MATERIAL PROVIDED:
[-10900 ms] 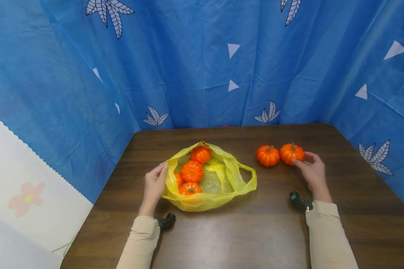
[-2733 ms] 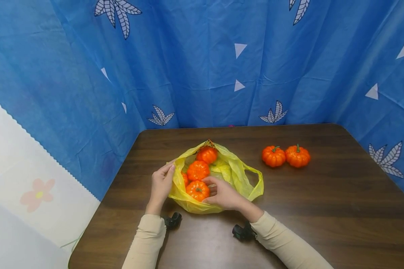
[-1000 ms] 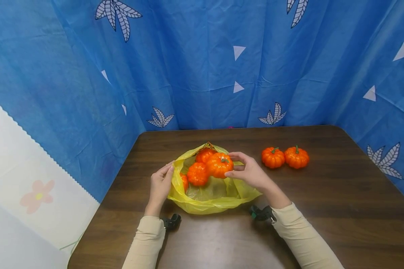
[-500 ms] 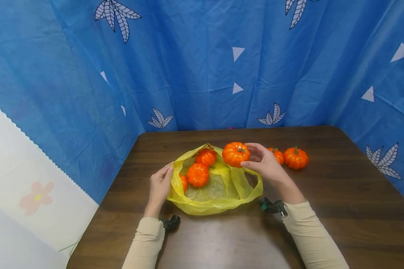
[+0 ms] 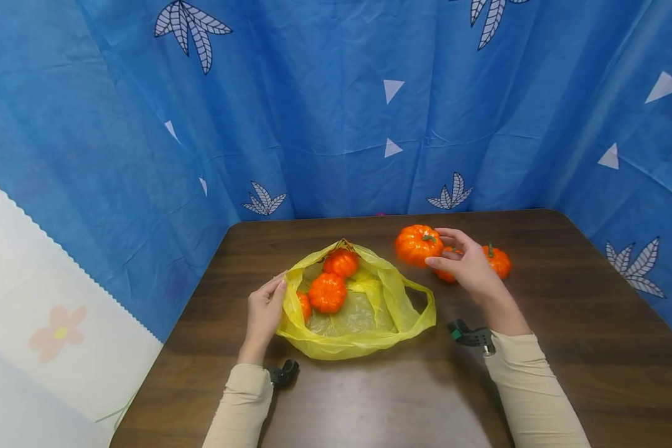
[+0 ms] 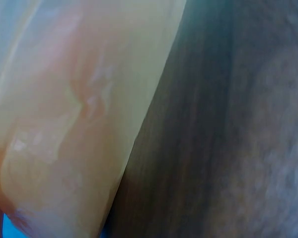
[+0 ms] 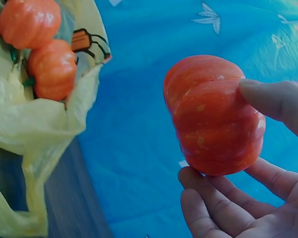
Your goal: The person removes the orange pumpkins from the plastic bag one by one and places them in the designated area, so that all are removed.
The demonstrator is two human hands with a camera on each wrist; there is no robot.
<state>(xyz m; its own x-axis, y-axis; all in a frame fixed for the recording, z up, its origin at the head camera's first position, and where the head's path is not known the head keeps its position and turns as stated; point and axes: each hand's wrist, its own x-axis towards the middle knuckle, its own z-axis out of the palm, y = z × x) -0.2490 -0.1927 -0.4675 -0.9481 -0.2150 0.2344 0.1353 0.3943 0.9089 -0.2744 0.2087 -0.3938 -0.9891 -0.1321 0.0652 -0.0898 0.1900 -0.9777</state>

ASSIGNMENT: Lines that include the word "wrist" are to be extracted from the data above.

EXERCISE ANSWER:
The demonstrator is two human hands with a camera on each wrist; there is no robot.
<state>(xyz m; its own x-axis, y-axis; all in a frame fixed for the recording, z up, its origin at the head camera's first position, and where the head's path is not known the head keeps its position and turns as stated; point and axes: each hand's wrist, its own x-axis towards the middle knuckle, its own z-axis out of the palm, y = z × x) -0.2490 -0.1927 -0.4675 -0.9481 -0.2150 0.2344 0.1353 0.3943 0.9089 -0.2744 0.2087 -0.3938 -0.9891 -0.1321 0.0652 -0.0898 0.1900 -0.9777</state>

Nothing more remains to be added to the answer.